## Goal of the exercise
The exercise asks for every line of the data to be reproduced exactly.

## Material provided
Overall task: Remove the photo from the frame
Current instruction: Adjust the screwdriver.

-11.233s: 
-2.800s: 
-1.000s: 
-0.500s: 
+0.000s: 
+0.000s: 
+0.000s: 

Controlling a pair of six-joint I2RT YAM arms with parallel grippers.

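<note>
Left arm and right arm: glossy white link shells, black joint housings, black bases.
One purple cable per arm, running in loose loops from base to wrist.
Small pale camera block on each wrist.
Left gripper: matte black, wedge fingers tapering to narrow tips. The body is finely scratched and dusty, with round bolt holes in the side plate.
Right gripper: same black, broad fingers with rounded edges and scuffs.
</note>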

## The answer
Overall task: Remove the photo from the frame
Current instruction: Adjust the screwdriver.

-11.233s: 
-2.800s: 
-1.000s: 
-0.500s: 
+0.000s: 
+0.000s: 
+0.000s: 

Controlling a pair of six-joint I2RT YAM arms with parallel grippers.

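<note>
Left arm and right arm: glossy white link shells, black joint housings, black bases.
One purple cable per arm, running in loose loops from base to wrist.
Small pale camera block on each wrist.
Left gripper: matte black, wedge fingers tapering to narrow tips. The body is finely scratched and dusty, with round bolt holes in the side plate.
Right gripper: same black, broad fingers with rounded edges and scuffs.
</note>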

This exercise requires nothing more.